SQL Aggregations & GROUP BY

If you’ve ever needed to count, sum, or average things in SQL and felt like you were missing a piece, GROUP BY is what you were looking for. Aggregations are what turn a table full of raw transactions into the “daily revenue” number your boss actually cares about — and once you understand the GROUP BY / HAVING split, everything else clicks into place.

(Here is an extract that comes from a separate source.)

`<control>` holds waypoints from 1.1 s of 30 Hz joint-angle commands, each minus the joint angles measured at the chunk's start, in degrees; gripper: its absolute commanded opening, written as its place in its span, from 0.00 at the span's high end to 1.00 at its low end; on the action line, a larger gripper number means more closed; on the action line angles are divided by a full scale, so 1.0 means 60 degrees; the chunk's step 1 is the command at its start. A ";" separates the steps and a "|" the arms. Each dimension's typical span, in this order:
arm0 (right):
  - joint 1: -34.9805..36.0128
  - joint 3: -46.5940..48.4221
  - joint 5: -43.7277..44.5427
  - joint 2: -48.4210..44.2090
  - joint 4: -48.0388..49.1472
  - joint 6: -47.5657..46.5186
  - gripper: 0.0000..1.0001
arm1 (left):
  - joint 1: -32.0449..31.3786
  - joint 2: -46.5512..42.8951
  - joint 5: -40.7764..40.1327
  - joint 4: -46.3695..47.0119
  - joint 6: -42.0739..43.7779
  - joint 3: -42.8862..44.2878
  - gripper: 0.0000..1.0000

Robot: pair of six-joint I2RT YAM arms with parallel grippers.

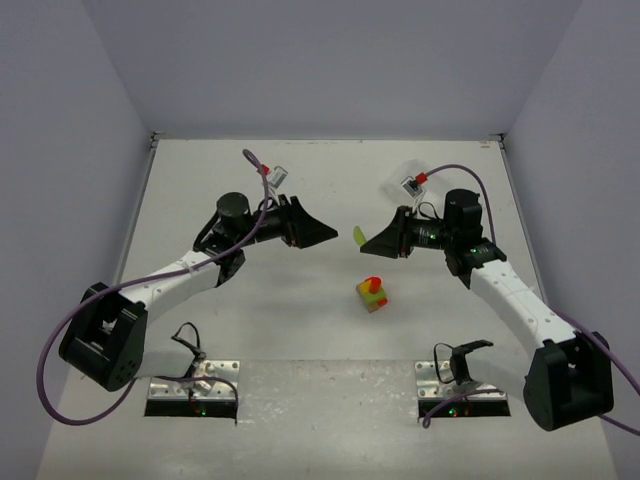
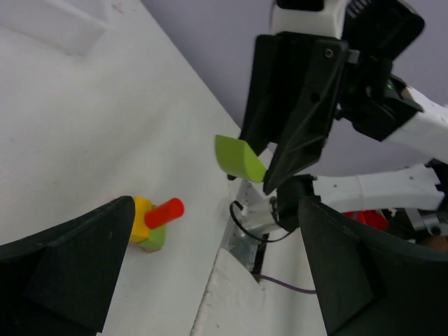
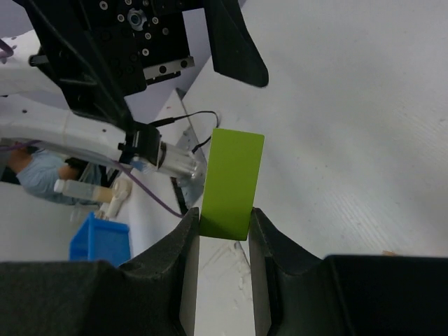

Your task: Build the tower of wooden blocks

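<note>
The wood block tower [image 1: 373,294] stands on the table between the arms: a tan base, a green block, a yellow block and a red cylinder on top. It also shows in the left wrist view [image 2: 152,222]. My right gripper [image 1: 367,240] is shut on a light green block [image 3: 231,183], held in the air up and left of the tower; the block also shows in the left wrist view [image 2: 239,158]. My left gripper [image 1: 325,233] is open and empty, facing the right gripper.
Two metal mounting plates [image 1: 193,390] sit at the near table edge by the arm bases. White walls close in the table [image 1: 330,170] on three sides. Purple cables run along both arms.
</note>
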 commanded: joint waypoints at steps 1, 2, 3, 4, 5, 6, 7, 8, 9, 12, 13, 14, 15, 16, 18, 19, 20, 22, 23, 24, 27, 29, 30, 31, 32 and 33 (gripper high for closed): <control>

Aggregate Functions: The Five Essential

Function	Purpose	Example
`COUNT()`	Number of rows	How many orders?
`SUM()`	Add up a column	Total revenue?
`AVG()`	Average value	Average order size?
`MAX()`	Largest value	Highest price?
`MIN()`	Smallest value	Lowest price?

COUNT: Counting Rows

Count All Rows

SELECT COUNT(*) as total_users
FROM users;

Result: 5000 (5000 rows in users table)

Count Non-NULL Values

SELECT COUNT(phone) as users_with_phone
FROM users;

Result: 4200 (4200 users have a phone number, 800 are NULL)

Count Distinct Values

SELECT COUNT(DISTINCT country) as unique_countries
FROM users;

Result: 42 (users are from 42 different countries)

Multiple Counts

SELECT 
    COUNT(*) as total_orders,
    COUNT(customer_id) as orders_with_customer,
    COUNT(DISTINCT customer_id) as unique_customers
FROM orders;

SUM, AVG, MAX, MIN

Simple Aggregation

SELECT 
    SUM(total) as total_revenue,
    AVG(total) as avg_order_size,
    MAX(total) as largest_order,
    MIN(total) as smallest_order
FROM orders;

Result:

total_revenue	avg_order_size	largest_order	smallest_order
5,000,000	125.00	9,999.99	0.01

Arithmetic with Aggregates

SELECT 
    COUNT(*) as num_orders,
    AVG(total) as avg_order,
    AVG(total) * 1.1 as avg_order_plus_10_percent
FROM orders;

GROUP BY: Summarizing by Category

Basic GROUP BY

SELECT category, COUNT(*) as product_count
FROM products
GROUP BY category;

Result:

category	product_count
electronics	1200
books	800
clothing	950

How it works:

Divide all rows into groups by category
For each group, count the rows
Return one row per category

GROUP BY Multiple Columns

SELECT 
    category,
    supplier_id,
    COUNT(*) as product_count,
    AVG(price) as avg_price
FROM products
GROUP BY category, supplier_id;

Result:

category	supplier_id	product_count	avg_price
electronics	1	300	450.00
electronics	2	150	399.99
books	3	200	25.00

HAVING: Filtering Groups

WHERE filters individual rows. HAVING filters groups.

Basic HAVING

SELECT 
    category,
    COUNT(*) as product_count
FROM products
GROUP BY category
HAVING COUNT(*) > 100;

Result: Only categories with more than 100 products

category	product_count
electronics	1200
clothing	950

Key difference:

-- WHERE filters rows BEFORE grouping
WHERE price > 100
 
-- HAVING filters groups AFTER grouping
HAVING COUNT(*) > 5

Multiple HAVING Conditions

SELECT 
    customer_id,
    COUNT(*) as order_count,
    SUM(total) as lifetime_value
FROM orders
GROUP BY customer_id
HAVING COUNT(*) > 5 
   AND SUM(total) > 1000;

Result: High-value customers (more than 5 orders, total > $1000)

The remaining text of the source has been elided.